The Court found that Section 666 does not criminalize gratuities for six reasons. First, the language of the statute, prohibiting a local official from “corruptly” accepting payment “intending to be influenced or rewarded” or an official act, requires an intent to be influenced that is absent from after-the-fact gratuities. Next, Congress amended Section 666 in the 1980s to remove a section that applied to gratuities. Third, no other U.S. Code sections outlaw bribes and gratuities in the same provision. Fourth, compared with existing gratuities laws, interpreting Section 666 to include gratuities would create inexplicable sentencing disparities.
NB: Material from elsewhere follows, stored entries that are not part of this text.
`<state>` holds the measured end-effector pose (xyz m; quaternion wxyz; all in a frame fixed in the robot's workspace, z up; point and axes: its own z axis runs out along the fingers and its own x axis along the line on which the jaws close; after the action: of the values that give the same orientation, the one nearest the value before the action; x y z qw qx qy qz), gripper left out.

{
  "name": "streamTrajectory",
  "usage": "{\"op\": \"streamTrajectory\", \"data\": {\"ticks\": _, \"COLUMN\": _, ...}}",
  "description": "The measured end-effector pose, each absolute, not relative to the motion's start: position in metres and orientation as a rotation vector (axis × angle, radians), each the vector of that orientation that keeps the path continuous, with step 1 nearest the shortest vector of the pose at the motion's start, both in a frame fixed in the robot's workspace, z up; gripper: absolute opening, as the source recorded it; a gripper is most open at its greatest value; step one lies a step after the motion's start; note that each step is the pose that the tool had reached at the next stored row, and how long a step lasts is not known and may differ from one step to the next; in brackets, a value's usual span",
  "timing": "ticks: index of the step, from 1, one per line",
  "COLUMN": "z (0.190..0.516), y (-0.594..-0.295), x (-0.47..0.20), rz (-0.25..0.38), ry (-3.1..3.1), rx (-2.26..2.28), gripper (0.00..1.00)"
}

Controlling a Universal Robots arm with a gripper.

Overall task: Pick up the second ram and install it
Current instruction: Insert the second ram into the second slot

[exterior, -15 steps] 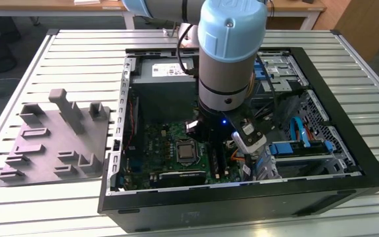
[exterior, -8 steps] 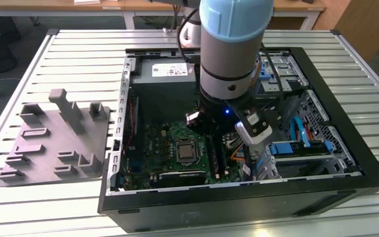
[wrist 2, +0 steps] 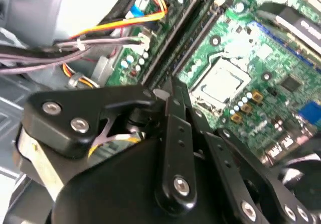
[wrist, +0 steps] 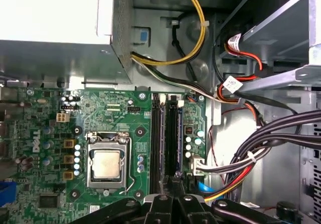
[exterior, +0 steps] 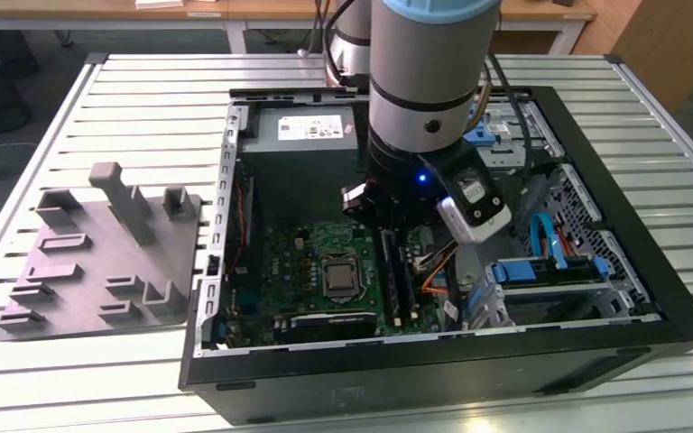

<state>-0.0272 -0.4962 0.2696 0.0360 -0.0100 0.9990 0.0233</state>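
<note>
My gripper (exterior: 367, 215) hangs inside the open computer case, low over the green motherboard (wrist: 115, 113). In both wrist views its fingertips sit together over one end of the two long black memory slots (wrist: 164, 133) (wrist 2: 185, 33). The black fingers (wrist 2: 173, 103) look shut, and no blue-green strip shows between them. I cannot tell the second ram apart from the slots. In the exterior view the slots (exterior: 389, 275) run out from under the gripper, beside the processor socket (exterior: 340, 275).
The grey power supply (exterior: 304, 135) fills the case's far end. Bundled cables (wrist: 261, 153) and a drive cage (exterior: 551, 271) crowd the side of the slots away from the socket (wrist: 106, 163). A grey fixture plate (exterior: 100, 262) with upright holders lies outside the case at the exterior view's left.
</note>
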Motion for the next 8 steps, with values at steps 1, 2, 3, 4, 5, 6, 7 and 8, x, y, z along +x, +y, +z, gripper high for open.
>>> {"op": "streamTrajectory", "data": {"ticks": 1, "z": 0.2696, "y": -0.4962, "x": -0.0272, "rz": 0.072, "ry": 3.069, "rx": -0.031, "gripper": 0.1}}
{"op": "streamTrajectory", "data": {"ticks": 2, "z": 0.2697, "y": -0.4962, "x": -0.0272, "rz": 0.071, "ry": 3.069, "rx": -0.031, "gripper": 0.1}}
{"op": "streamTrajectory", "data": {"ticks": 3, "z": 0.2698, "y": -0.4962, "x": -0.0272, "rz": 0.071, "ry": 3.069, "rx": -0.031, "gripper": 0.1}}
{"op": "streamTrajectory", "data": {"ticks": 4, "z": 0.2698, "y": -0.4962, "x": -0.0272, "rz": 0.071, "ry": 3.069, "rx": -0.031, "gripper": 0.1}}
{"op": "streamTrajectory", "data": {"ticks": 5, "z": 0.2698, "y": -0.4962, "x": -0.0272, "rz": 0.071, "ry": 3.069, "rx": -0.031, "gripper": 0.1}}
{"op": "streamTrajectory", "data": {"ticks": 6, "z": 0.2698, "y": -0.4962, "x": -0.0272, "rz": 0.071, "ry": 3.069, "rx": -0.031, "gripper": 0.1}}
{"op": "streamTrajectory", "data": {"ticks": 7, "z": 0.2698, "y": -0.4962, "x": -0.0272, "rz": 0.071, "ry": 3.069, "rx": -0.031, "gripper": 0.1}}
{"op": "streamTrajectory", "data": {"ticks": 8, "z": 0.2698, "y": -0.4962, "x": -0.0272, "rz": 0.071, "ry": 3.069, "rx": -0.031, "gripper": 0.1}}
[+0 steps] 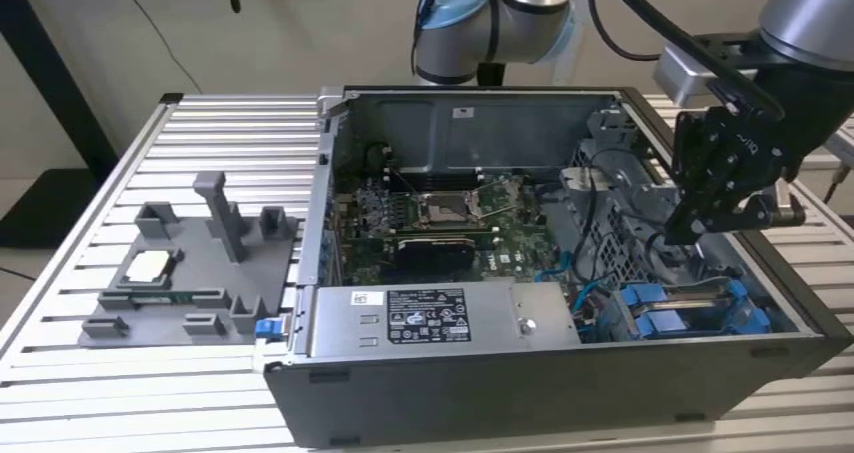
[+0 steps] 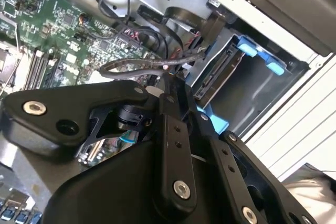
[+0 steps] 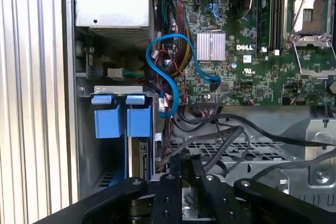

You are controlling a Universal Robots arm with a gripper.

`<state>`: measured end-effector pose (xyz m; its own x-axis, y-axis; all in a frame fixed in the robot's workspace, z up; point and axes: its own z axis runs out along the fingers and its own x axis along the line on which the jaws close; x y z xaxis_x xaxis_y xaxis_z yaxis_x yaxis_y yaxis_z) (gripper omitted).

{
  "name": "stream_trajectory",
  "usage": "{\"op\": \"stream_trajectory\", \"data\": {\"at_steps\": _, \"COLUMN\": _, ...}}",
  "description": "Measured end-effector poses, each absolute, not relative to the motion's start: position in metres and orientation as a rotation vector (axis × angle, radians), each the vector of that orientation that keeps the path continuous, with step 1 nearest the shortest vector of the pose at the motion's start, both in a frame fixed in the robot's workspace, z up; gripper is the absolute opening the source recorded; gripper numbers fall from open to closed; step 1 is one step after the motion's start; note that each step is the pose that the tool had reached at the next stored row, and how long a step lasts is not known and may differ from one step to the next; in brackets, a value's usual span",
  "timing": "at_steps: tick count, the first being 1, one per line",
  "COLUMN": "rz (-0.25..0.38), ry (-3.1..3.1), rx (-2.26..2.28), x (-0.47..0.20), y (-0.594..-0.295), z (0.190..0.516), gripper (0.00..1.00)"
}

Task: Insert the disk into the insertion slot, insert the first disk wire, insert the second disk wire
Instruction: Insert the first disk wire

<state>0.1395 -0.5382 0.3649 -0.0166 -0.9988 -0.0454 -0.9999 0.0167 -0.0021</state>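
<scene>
Robotics lab bench — slotted aluminium table (image 1: 120, 398), opened computer case (image 1: 534, 398), grey fixture tray (image 1: 187, 263), robot arm (image 1: 461, 33).

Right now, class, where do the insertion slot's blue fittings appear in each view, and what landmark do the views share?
Exterior view: blue fittings in the near corner of the case, at the exterior view's right, below the tool.
Second wrist view: beyond the tool, against the case wall.
First wrist view: between the case wall and the blue cable.
Shared landmark: the green motherboard.
</scene>
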Motion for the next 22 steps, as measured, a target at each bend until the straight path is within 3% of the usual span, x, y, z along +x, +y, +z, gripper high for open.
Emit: {"op": "stream_trajectory", "data": {"at_steps": 22, "rz": 0.012, "ry": 2.231, "rx": -2.195, "x": 0.156, "y": -0.561, "z": 0.351, "gripper": 0.19}}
Fifth, under federalism principles it is more appropriate for states and localities to regulate gratuities absent clear Congressional intent. And finally, the lack of a clear standard would fail to give fair notice to over 19 million state and local officials who may be unwittingly subject to federal prosecution for accepting a gratuity that the federal government believes falls under the amorphous definition of “wrongful.”

Each of these six principles may be used by practitioners to further arguments limiting the federal government from broad applications of federal criminal law. Moreover, state and local officials may be more insulated from a surprise investigation or prosecution for gratuities, though the Court notes that some gratuities may still run afoul of other laws and ethical rules. This case represents another limitation in the government’s broad application of federal criminal law, and it seems likely to lead to further arguments and limitations, both in the public corruption context and otherwise.